Apple may have so far given the iPhone jailbreak community a good bit of leash to play with, but that doesn’t mean the iPhone maker is all for people opening up the iPhone’s filesystem to third-party code. Jailbreaking the iPhone serves to remove the any software protections put in place to keep users from modifying the file system directly. To that end, Apple has just entered the ring in a fight to keep the iPhone’s iPhone OS protected under the Digital Millennium Copyright Act.
You see, there’s this law, known as the Digital Millennium Copyright Act, that basically protects copyrights on just about any digital media out there. And, since times are a changing, the US Copyright Office updates the DMCA’s list of exemptions every three years. Unfortunately, the latest round of proposed updates to the DMCA has drawn the ire of mighty Apple.
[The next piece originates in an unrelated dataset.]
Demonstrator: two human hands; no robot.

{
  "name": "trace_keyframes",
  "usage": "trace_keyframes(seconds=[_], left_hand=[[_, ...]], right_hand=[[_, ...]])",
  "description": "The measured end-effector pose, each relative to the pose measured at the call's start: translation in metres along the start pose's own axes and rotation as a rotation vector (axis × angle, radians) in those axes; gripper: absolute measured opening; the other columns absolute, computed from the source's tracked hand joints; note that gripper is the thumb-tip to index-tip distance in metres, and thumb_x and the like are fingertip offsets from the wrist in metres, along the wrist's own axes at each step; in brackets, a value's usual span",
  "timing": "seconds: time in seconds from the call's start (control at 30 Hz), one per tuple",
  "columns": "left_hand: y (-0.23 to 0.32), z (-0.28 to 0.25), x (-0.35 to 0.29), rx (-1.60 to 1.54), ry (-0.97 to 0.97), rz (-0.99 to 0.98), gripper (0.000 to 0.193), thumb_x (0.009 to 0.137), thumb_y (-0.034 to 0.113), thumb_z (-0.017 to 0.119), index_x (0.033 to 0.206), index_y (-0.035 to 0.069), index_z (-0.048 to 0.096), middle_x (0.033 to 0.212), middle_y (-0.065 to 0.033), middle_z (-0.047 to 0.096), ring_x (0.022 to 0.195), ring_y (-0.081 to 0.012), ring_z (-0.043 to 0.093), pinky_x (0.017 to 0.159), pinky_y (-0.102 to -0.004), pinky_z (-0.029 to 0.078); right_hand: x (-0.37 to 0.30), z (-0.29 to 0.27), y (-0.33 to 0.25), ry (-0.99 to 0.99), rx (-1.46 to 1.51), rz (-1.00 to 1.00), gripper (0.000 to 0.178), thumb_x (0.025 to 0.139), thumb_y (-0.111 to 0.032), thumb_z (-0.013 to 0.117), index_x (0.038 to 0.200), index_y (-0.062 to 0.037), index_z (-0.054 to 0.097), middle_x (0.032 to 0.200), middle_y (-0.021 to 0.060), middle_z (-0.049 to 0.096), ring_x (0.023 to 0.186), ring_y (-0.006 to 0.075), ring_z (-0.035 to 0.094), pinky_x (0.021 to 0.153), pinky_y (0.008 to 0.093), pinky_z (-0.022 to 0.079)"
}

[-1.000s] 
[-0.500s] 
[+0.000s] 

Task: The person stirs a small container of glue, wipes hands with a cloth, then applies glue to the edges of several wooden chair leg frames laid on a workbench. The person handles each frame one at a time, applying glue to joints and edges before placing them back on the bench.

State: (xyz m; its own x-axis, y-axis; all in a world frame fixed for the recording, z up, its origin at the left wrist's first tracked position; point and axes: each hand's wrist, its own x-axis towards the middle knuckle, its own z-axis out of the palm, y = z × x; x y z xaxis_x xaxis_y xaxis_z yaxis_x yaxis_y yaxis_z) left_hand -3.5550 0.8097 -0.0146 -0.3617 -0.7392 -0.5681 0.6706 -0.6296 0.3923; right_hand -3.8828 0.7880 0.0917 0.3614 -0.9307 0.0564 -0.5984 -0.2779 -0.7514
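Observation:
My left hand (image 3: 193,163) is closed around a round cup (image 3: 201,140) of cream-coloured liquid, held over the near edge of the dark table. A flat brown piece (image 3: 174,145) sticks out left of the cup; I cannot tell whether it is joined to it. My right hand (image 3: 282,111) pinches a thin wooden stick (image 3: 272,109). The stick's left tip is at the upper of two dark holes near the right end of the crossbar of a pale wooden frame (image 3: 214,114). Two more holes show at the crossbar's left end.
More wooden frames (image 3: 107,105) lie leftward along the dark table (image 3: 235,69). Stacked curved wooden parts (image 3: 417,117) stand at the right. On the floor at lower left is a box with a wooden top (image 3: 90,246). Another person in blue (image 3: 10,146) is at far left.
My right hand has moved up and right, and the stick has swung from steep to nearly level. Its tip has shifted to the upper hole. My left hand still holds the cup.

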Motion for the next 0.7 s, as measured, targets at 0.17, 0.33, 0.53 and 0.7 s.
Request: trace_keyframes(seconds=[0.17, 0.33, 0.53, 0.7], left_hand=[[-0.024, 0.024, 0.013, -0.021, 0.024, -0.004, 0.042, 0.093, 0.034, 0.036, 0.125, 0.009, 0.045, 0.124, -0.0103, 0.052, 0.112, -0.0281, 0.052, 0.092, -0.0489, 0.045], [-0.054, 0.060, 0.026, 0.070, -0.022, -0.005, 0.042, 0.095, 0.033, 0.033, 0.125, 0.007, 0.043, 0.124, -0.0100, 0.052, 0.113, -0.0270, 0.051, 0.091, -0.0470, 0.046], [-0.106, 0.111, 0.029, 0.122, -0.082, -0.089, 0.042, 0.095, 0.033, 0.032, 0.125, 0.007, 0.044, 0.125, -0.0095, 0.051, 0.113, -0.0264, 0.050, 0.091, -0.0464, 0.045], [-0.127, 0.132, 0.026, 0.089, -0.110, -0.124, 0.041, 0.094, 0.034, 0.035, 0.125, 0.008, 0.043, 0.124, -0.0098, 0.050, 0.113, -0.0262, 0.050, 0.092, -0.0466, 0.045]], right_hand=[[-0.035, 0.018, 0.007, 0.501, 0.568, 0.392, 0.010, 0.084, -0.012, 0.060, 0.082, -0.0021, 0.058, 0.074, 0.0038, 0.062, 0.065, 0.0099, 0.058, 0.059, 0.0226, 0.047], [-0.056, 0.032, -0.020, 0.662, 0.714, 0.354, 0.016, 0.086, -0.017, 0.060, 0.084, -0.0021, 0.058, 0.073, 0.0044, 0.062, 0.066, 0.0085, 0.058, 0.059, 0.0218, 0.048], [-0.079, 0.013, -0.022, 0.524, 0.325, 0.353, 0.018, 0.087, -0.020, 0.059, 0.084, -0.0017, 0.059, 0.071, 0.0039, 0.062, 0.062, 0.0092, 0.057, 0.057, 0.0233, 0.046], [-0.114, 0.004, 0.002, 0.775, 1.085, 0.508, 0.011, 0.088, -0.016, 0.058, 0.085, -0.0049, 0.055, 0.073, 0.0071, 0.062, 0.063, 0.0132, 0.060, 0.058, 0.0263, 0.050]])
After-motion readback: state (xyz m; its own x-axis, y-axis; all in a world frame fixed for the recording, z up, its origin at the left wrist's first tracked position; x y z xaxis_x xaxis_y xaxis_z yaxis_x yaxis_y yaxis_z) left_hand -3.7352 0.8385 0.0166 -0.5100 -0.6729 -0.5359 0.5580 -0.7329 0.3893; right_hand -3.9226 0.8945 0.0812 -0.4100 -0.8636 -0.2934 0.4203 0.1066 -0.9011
At stake is the legality of mobile phone “jailbreak” procedures that allow cellphone users to install their own software on their mobile phones. The Electronic Frontier Foundation has petitioned the US Copyright Office to add handset jailbreak procedures to the DMCA’s list of exemptions. Naturally, Apple is none too pleased to hear that the EFF is looking to make it legal to jailbreak cellphones like the iPhone. As such, Apple has filed their own petition (PDF link) with the US Copyright Office in an attempt to keep any “jailbreak” language out of the DMCA’s exemption list.
Says Apple in regards to the EFF’s request to make the jailbreak legal:
Apple is opposed to the [jailbreak] exemption because it will destroy the
technological protection of Apple’s key copyrighted computer programs in the iPhone™ device
itself and of copyrighted content owned by Apple that plays on the iPhone, resulting in copyright
infringement, potential damage to the device and other potential harmful physical effects,
adverse effects on the functioning of the device, and breach of contract.
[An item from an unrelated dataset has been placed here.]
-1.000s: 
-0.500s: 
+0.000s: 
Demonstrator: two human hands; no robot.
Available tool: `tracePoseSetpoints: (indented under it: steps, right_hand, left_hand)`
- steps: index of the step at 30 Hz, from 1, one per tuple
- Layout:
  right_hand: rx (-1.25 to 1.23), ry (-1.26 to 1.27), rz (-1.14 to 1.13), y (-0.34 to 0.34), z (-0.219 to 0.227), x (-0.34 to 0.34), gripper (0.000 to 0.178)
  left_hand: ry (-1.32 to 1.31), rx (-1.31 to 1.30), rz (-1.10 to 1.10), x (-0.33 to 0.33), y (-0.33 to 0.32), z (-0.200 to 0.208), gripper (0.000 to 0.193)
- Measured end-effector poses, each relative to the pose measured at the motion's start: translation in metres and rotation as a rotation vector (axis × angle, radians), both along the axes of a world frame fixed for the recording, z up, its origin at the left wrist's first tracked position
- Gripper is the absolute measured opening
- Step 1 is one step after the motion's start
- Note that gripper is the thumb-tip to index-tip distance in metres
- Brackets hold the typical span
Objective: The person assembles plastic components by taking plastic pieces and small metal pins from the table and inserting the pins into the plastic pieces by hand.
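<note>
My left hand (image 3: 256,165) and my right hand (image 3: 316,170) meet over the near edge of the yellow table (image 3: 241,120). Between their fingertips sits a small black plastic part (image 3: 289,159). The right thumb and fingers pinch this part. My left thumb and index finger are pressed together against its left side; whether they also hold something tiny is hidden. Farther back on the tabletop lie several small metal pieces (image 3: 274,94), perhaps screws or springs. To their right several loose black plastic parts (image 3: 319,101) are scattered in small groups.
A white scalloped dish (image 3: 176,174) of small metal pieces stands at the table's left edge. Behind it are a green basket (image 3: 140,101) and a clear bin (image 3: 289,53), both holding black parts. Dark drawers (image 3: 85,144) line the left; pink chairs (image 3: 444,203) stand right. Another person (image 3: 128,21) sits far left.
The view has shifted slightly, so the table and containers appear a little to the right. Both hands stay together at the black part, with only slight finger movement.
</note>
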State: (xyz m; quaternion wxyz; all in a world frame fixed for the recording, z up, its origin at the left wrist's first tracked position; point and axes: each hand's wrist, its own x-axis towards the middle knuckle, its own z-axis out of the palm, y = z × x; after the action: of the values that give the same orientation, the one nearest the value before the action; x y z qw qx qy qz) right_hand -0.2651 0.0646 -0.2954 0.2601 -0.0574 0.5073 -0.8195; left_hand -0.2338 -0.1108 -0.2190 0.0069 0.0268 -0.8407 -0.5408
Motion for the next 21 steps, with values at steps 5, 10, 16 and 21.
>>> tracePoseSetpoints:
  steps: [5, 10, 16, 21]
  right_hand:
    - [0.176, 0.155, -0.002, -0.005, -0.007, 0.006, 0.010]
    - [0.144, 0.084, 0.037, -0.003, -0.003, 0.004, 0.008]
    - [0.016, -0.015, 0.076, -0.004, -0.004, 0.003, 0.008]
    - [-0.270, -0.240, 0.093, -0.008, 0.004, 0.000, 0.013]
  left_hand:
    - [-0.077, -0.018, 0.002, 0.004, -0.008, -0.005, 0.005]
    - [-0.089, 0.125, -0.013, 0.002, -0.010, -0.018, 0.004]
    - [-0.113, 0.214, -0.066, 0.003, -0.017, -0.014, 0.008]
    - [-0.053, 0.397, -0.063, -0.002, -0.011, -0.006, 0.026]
Apparently, the legalization of the jailbreak is seen as a potential threat to Apple’s intellectual property. In response, the EFF filed a second briefing addressing some of the issues Apple mentions as reasons to keep deny the EFF’s petition. At the heart of the EFF’s argument is Apple’s lack of any clear guidance on iPhone App Store approvals. The EFF claims that Apple’s policies regarding iPhone applications and their approval for the iPhone App Store is reason enough to make iPhone jailbreaking legal – Apple’s approval of third-party web browsers that conflict with Apple’s own non-duplication policy and Apple’s delay in approving iPhone apps like Newber are mentioned as reasons to legalize jailbreak procedures.
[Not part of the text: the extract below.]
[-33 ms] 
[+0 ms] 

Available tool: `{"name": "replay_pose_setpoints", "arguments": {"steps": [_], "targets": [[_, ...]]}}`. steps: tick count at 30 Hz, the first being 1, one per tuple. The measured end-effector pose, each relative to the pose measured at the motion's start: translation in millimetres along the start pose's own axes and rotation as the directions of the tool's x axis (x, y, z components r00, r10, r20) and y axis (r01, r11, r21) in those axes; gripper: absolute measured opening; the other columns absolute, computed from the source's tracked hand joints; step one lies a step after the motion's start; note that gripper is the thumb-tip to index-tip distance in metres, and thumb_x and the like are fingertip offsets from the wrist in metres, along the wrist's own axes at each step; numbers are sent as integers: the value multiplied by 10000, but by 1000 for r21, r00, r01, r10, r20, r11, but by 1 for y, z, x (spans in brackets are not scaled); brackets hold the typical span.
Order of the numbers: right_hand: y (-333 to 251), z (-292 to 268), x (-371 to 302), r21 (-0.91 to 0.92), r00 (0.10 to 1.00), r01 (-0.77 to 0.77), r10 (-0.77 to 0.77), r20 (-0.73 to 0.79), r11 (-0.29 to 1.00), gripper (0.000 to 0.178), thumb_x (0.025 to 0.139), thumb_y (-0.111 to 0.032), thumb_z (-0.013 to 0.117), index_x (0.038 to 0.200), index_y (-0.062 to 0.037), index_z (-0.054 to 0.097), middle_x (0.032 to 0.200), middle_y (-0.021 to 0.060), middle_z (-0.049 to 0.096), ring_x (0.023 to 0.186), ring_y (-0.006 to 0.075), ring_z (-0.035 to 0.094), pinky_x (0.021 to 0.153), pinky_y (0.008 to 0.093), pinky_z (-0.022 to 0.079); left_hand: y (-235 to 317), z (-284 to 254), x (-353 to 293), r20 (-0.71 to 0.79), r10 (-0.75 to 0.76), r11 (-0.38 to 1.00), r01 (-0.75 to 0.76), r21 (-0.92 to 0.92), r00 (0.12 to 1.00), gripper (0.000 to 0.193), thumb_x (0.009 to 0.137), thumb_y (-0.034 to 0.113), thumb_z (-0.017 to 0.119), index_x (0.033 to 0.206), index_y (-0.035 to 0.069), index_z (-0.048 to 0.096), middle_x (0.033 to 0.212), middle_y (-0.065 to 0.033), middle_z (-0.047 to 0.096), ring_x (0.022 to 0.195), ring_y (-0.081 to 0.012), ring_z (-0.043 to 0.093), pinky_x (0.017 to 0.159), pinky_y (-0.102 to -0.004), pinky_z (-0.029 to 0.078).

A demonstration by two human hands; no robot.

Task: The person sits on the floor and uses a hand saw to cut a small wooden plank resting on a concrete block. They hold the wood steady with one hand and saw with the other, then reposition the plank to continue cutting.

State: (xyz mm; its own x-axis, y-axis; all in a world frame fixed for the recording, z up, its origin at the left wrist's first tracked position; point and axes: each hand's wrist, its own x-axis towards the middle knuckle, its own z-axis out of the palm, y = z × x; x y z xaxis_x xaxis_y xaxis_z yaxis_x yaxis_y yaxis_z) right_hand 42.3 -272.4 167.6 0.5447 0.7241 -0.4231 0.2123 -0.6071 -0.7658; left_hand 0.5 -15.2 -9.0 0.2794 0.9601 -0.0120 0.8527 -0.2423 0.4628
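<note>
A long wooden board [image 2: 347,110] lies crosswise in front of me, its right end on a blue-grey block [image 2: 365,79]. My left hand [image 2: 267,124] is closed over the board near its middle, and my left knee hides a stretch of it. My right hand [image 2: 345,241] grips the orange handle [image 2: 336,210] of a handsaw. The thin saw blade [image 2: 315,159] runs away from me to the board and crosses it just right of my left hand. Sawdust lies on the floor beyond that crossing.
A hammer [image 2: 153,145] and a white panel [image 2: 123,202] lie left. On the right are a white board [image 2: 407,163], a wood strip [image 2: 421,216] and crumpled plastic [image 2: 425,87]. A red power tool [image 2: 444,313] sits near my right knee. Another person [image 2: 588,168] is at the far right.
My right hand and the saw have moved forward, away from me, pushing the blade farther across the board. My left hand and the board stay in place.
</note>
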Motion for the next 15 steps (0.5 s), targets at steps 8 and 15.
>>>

The move to make it legal to jailbreak cellphones is more based on principle than practice. As it stands, the iPhone jailbreak is currently covered by the DMCA. But, that hasn’t stopped throngs of iPhone users from jailbreaking their handsets in order to install all kinds of unauthorized applications.On the other hand, if the EFF succeeds in legalizing the jailbreak, iPhone owners won’t have to worry about Apple coming after them for wanting to have copy/paste functionality on their iPhones.